Mouhamed Barro

No. 24 – CSO Voluntari
- Position: Power forward / center
- League: Liga Națională

Personal information
- Born: May 10, 1995 (age 30) Pikine, Senegal
- Listed height: 6 ft 8 in (2.03 m)
- Listed weight: 230 lb (104 kg)

Career information
- NBA draft: 2012: undrafted
- Playing career: 2013–present

Career history
- 2012–2013: UB La Palma
- 2013–2016: Gran Canaria
- 2016–2018: Oviedo
- 2018–2019: Gipuzkoa
- 2019–2020: Lille Métropole
- 2020–2021: Básquet Coruña
- 2021: FC Porto
- 2021–2022: Melilla
- 2022: Gaiteros del Zulia
- 2022–2024: CSU Sibiu
- 2024–2025: Trepça
- 2025: Baskets Oldenburg
- 2025–Present: CSO Voluntari

Career highlights
- Kosovo Supercup winner (2024); Copa Princesa de Asturias winner (2017);

= Mouhamed Barro =

Senegalese basketball player (born 1995)

Mouhamed Barro (born May 10, 1995) is a Senegalese professional basketball player for CSO Voluntari of the Liga Națională.

== Professional career ==
===Lille Métropole (2019–2020)===
Barro signed for the French club Lille Métropole of the LNB Pro B on the 13 August 2019.

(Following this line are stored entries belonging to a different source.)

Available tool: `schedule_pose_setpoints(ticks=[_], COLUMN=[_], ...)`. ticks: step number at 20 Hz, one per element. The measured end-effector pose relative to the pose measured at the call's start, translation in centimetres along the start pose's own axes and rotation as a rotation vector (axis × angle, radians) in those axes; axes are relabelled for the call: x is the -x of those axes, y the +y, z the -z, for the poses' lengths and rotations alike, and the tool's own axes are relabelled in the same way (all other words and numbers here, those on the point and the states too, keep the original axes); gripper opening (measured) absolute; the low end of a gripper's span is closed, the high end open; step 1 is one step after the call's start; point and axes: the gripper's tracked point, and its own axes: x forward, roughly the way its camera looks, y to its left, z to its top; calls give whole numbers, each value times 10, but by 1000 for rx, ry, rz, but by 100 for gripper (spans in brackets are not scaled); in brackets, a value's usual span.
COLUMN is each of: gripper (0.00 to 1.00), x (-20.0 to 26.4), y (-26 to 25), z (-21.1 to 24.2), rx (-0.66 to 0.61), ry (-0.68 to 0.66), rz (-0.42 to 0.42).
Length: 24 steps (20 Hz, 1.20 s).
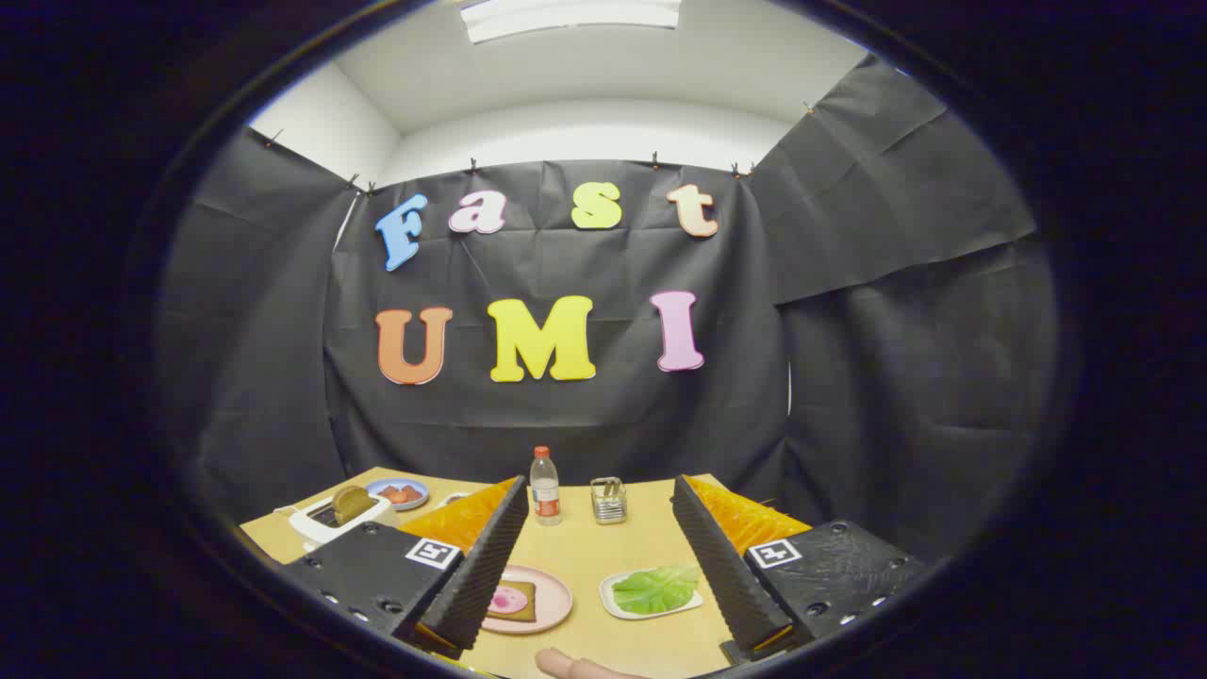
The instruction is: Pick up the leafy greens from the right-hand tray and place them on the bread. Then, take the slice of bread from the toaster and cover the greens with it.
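Writing: from the gripper view I can read none on the table things; the bottle (544, 487) wears a red label too small for me to make out, and each finger block carries a square black-and-white marker.
Gripper (596, 561): I see its jaws spread wide, holding nothing and touching nothing, above the wooden table (622, 542).
Fingers (486, 566): black ribbed pads with orange behind them.
Leafy greens (655, 588): lying on a small white tray (613, 602), between the fingers, close to the right one.
Bread (512, 601): a slice with a pink round piece on top, on a pink plate (556, 589), beside the left finger.
Toaster (330, 521): white, beyond the left finger, a slice of bread (351, 502) standing up in it.
Blue plate (396, 492): behind the toaster, with red pieces.
Metal holder (608, 500): just beside the bottle, far across the table.
Fingertip (570, 666): a person's, at the table's near edge.
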Motion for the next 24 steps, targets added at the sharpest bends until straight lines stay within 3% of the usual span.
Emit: schedule_pose_setpoints(ticks=[19, 24], gripper=[95, 95], x=[-13, -34], y=[-3, -14], z=[21, 46], rx=[10, 18], ry=[42, 89], rz=[-2, 28])
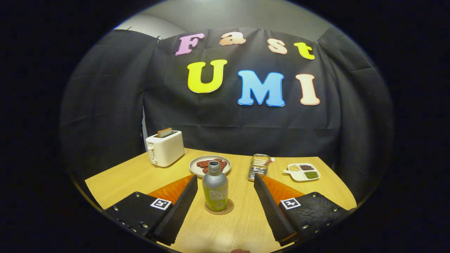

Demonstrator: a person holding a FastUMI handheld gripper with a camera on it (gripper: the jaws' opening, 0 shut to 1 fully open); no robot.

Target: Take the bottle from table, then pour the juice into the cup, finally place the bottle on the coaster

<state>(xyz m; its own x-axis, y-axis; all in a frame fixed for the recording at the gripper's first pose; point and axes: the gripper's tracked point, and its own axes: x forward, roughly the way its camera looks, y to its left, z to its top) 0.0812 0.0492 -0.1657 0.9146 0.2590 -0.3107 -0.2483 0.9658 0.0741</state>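
Tool (225, 205) stood spread wide, fingers well apart & touching nothing. Bottle (215, 188) sat upright on the coaster (220, 208), between the fingers, clear of both. Cap looked on. That read like the last step done, i.e. bottle parked. No cup I could pick out; the rack (258, 167) beyond wasn't one. Next, prob. just drawing the tool straight back over the desk (123, 179) w/o clipping the bottle
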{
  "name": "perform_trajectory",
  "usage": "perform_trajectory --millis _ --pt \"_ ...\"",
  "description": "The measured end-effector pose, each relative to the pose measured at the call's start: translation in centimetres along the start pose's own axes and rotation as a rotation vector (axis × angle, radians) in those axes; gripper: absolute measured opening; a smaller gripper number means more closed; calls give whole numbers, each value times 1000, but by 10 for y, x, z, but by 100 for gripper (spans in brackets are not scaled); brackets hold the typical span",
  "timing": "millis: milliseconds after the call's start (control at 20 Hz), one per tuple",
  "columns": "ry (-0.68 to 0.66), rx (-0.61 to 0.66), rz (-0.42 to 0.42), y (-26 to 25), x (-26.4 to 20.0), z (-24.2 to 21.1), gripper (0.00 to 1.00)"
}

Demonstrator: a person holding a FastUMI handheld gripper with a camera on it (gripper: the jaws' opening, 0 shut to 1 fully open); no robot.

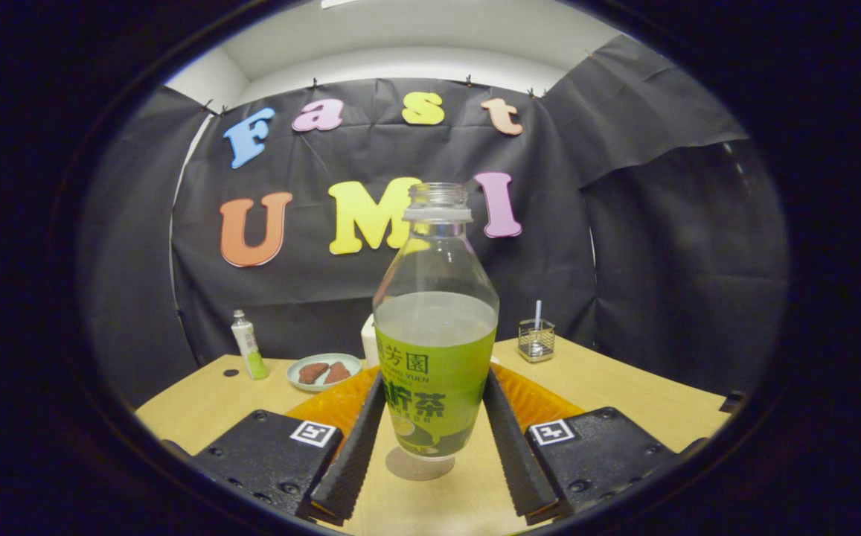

===CSU Sibiu (2022–2024)===
Barro was part of the Romanian club CSU Sibiu for two seasons.

===Trepça (2024–2025)===
On August 11, 2024, Barro signed for the Kosovan club Trepça of the Superleague and Liga Unike.

===Baskets Oldenburg (2025)===
On February 1, 2025, he signed for EWE Baskets Oldenburg of the German Basketball Bundesliga (BBL).

===Voluntari (2025–present)===
On August 6, 2025, he signed with CSO Voluntari of the Liga Națională.